**REQUIRED WORK**
Restate word for word the lines of the material below, from the line with "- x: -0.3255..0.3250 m" to the line with "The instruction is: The", both lines included, and no others.

**SOURCE RECORDS**
::::::::
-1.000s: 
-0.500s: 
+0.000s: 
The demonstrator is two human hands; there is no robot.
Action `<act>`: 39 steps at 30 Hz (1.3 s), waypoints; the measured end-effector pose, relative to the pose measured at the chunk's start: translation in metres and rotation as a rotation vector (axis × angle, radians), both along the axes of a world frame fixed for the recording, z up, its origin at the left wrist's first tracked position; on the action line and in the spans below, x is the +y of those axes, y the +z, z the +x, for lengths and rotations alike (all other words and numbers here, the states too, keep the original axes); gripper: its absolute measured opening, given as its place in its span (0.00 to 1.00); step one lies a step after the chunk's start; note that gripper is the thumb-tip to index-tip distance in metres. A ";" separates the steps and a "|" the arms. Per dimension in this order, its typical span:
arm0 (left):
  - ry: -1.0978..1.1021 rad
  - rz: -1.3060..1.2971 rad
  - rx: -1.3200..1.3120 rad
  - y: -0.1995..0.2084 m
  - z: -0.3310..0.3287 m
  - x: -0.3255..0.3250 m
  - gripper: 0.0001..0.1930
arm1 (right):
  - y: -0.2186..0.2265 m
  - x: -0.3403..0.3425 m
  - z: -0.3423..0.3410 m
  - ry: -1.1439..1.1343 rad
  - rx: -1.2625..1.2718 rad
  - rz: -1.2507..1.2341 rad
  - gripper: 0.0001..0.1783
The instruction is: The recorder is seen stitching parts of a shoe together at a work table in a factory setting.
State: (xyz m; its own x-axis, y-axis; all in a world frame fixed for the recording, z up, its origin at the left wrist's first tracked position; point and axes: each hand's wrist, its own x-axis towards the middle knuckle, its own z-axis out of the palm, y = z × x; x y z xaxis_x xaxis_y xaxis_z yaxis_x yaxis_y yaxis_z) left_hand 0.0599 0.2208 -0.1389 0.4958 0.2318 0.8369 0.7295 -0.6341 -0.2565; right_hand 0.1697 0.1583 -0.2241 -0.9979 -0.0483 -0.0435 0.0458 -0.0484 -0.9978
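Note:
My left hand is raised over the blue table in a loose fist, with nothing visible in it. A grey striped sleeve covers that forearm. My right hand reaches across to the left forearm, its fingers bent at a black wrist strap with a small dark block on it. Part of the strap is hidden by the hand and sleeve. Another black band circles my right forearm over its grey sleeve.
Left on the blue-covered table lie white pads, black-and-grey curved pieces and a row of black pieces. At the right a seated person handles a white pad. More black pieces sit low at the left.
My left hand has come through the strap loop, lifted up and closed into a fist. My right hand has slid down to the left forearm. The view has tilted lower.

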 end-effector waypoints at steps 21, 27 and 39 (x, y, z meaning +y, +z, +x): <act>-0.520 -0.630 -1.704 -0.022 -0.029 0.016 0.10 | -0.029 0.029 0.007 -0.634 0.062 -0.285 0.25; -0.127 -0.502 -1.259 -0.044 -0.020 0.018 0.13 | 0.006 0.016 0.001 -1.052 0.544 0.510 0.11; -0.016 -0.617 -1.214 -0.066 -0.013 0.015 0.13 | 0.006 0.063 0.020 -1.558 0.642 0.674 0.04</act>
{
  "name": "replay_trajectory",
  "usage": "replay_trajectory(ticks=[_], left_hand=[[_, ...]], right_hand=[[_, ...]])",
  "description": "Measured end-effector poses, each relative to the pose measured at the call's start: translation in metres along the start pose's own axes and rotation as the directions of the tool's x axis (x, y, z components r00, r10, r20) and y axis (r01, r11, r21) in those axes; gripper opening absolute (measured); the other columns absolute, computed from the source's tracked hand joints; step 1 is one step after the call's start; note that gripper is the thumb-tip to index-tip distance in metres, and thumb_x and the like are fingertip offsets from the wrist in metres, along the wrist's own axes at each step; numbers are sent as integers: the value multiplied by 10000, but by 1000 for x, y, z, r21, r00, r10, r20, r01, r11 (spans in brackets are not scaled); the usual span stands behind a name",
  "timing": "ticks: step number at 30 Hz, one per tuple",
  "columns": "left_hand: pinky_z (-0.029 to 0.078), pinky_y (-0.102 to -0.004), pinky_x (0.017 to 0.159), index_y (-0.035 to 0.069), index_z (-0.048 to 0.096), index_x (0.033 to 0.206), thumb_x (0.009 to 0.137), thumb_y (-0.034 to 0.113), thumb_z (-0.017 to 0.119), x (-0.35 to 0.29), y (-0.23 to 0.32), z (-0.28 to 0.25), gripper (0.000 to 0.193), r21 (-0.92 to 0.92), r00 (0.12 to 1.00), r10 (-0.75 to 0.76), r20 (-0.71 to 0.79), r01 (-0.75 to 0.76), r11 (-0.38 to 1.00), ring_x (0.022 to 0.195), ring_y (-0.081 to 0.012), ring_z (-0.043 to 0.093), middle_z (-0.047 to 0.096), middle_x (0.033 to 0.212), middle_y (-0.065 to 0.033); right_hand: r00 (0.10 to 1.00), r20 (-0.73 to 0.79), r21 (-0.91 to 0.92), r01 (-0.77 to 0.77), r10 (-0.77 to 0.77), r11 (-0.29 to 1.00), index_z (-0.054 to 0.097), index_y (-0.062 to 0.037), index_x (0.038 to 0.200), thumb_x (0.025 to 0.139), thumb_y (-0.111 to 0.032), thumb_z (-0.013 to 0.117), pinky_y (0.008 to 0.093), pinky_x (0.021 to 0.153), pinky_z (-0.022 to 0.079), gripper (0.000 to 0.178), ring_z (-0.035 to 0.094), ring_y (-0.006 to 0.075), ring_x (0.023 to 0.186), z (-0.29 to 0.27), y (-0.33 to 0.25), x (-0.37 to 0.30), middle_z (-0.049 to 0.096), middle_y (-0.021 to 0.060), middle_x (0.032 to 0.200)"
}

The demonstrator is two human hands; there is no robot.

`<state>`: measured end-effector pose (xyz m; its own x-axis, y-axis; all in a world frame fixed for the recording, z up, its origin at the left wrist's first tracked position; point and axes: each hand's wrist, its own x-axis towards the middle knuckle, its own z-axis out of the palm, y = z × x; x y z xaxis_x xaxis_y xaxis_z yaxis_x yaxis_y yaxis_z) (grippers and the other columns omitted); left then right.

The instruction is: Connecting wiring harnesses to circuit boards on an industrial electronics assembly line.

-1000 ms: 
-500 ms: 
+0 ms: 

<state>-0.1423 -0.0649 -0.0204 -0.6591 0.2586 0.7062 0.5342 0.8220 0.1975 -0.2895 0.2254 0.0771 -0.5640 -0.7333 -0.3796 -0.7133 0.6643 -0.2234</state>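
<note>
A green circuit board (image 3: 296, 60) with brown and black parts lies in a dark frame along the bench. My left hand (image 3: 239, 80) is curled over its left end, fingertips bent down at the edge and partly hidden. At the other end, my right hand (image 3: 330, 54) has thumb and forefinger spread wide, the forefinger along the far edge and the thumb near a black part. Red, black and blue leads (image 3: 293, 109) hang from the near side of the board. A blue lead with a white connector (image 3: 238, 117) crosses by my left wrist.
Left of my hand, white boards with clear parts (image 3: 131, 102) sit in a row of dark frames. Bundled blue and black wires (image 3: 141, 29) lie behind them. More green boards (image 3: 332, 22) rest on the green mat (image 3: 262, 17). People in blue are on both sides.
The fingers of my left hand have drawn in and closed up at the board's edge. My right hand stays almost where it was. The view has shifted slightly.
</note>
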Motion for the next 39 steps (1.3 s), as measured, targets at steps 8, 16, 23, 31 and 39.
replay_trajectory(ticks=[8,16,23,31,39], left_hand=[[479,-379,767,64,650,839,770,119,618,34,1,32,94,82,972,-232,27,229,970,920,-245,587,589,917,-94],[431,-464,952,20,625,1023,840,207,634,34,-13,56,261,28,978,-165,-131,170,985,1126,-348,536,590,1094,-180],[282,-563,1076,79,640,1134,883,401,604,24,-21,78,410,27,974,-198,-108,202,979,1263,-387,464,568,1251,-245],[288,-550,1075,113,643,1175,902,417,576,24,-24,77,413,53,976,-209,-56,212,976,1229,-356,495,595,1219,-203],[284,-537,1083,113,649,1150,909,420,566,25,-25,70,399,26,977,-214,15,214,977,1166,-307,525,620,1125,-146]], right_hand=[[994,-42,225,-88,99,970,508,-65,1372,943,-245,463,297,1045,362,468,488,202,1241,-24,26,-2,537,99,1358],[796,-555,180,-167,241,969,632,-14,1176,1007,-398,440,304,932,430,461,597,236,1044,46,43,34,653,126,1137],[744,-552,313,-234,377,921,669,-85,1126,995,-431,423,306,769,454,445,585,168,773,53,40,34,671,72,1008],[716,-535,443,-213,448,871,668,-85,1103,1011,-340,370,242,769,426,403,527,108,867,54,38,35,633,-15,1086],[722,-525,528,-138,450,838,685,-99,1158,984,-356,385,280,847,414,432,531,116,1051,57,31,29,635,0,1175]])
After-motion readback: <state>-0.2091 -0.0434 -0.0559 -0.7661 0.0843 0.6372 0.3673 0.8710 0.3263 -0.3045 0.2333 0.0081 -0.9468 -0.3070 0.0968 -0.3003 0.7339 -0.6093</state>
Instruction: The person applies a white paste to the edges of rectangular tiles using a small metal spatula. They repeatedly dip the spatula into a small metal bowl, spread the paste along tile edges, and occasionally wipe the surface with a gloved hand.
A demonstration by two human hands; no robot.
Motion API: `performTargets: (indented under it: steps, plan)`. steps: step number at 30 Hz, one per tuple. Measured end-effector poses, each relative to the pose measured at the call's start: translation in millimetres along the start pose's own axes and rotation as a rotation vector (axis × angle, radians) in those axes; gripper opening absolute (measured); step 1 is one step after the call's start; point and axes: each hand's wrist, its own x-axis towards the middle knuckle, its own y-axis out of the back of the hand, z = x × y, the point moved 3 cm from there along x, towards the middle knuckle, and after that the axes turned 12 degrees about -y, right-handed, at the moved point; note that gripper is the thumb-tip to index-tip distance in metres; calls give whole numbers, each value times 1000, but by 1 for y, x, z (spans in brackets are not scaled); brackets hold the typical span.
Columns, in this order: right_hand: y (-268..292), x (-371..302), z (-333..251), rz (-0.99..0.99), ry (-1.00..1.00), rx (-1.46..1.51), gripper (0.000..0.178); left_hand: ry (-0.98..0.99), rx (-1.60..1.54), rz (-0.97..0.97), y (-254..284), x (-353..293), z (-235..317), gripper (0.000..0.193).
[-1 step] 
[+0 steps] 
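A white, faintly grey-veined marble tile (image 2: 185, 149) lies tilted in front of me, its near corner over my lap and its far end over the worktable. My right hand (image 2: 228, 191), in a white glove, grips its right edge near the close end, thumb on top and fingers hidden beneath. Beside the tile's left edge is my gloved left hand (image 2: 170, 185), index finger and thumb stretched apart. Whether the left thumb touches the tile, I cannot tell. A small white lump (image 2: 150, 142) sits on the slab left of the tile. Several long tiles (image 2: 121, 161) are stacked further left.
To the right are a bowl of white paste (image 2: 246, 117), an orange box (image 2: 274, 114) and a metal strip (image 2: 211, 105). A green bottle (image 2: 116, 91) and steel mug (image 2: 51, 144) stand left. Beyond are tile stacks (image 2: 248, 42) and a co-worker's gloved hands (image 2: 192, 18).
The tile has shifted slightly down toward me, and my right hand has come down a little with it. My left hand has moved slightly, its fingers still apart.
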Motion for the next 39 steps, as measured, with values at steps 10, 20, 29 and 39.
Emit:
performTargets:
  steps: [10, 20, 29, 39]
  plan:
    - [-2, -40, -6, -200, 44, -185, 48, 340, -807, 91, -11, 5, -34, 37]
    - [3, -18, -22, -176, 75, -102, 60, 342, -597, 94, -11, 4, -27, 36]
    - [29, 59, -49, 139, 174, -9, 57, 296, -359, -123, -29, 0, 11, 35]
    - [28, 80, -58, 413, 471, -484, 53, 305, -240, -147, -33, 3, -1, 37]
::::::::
**ANSWER BOX**
  - x: -0.3255..0.3250 m
  - gripper: 0.0001..0.1930
arm1 (right):
  - y: -0.2186..0.2265 m
  - x: -0.3403..0.3425 m
  - z: -0.3423..0.3410 m
  - ry: -1.1439..1.1343 rad
  - rx: -1.2625..1.2718 rad
  - rz: -1.2507..1.2341 rad
  - gripper: 0.0001..0.1783
The instruction is: The recorder is seen stitching parts of a shoe together at a work table in a factory setting.

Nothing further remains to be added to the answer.